The fundamental basis for the common law rule of inter-spousal immunity was the special unity of husband and wife within the marital relationship. For most purposes the common law treated husband and wife as “a single person, represented by the husband.” Nolin v. Pearson, 191 Mass. 283, 284 (1906). See Butler v. Ives, 139 Mass. *621 202, 203 (1885). TMs merger of legal identities has been described in the following terms: “By marriage, the husband and wife are one person in law: ... that is, the very being or legal existence of the woman is suspended during the marriage, or at least is incorporated and consolidated into that of the husband; under whose wing, protection, and cover, she performs everything____Upon this principle, of a union of person in husband and wife, depend almost all the legal rights, duties, and disabilities, that either of them acquire by the marriage.” 1 W. Blackstone, Commentaries *442.

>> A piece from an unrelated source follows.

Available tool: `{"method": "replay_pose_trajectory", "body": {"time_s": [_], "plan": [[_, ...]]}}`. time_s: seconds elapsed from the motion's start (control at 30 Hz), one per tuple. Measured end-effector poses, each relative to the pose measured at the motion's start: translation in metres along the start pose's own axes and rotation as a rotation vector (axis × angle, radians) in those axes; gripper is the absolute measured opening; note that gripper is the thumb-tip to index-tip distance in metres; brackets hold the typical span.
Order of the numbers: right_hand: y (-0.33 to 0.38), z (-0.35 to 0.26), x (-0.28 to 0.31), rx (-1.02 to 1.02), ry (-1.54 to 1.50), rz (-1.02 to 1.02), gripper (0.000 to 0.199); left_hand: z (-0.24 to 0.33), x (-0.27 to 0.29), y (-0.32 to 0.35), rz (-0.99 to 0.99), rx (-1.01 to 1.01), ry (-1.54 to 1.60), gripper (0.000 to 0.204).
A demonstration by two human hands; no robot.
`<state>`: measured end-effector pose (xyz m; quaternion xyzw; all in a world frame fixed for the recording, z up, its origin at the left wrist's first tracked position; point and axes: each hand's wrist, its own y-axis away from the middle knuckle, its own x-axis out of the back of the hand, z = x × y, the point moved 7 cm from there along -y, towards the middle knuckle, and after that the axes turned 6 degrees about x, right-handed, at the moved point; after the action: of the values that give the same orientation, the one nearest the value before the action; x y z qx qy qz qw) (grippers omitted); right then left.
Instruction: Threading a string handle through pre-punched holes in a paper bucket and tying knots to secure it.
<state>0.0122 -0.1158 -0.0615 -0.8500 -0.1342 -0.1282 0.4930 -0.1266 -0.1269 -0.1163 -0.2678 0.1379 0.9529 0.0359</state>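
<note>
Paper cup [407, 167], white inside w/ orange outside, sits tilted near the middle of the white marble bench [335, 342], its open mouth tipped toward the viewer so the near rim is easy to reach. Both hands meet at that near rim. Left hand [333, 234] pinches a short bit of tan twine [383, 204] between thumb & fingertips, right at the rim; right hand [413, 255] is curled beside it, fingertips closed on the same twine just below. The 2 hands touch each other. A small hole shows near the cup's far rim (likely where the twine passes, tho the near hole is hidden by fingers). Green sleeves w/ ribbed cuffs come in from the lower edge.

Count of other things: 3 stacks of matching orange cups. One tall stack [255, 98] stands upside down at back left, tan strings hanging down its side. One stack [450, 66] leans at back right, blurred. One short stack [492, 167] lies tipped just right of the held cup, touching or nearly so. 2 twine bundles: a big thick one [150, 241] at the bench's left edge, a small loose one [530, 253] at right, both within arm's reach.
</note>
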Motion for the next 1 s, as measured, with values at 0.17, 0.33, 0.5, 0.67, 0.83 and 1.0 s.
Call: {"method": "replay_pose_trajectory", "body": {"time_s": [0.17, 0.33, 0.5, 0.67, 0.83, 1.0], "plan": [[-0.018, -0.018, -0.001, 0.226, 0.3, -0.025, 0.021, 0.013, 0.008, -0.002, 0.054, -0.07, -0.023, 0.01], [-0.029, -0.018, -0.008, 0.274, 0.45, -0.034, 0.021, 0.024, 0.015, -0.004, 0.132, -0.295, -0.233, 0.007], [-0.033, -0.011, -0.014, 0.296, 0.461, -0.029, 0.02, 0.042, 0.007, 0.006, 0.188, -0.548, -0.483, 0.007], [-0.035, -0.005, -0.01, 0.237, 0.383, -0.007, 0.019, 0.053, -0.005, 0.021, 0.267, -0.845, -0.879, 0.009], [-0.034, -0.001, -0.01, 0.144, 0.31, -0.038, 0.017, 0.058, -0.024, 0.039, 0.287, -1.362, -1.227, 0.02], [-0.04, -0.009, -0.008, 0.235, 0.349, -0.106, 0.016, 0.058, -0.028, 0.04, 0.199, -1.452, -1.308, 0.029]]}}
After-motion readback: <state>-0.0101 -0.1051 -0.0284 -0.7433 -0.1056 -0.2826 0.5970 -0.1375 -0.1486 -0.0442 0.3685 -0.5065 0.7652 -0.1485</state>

Among the many disabilities visited upon a woman once she took her marriage vows was an inability to sue or be sued in her own name. To enforce any right of action for tortious injury to her person her husband had to be joined as a plaintiff; and, furthermore, he was entitled to the proceeds of any judgment obtained. Conversely, to enforce an action against a married woman it was necessary to join the husband as a defendant, and a judgment, if obtained during coverture, became the obligation of the husband. McCurdy, Personal Injury Torts Between Spouses, 4 Vill. L. Rev. 303, 304 (1959). 1 F. Harper & F. James, Torts § 8.10, at 643 (1956).

Within this framework a rule prohibiting suits between husband and wife made some sense. Not only was there the conceptual problem of the single marital entity suing itself but, as a practical matter, the rules of liability would have rendered such suits idle exercises. As Dean Prosser pointed out: “If the man were the tort-feasor, the woman’s right would be a chose in action which the husband would have the right to reduce to possession, and he must be joined as a plaintiff against himself and the proceeds recovered must be paid to him____If the wife committed the tort, the husband would be liable to himself for it, and must be joined as a defendant in his own action.” W. Prosser, Torts § 122, at 860 (4th ed. 1971).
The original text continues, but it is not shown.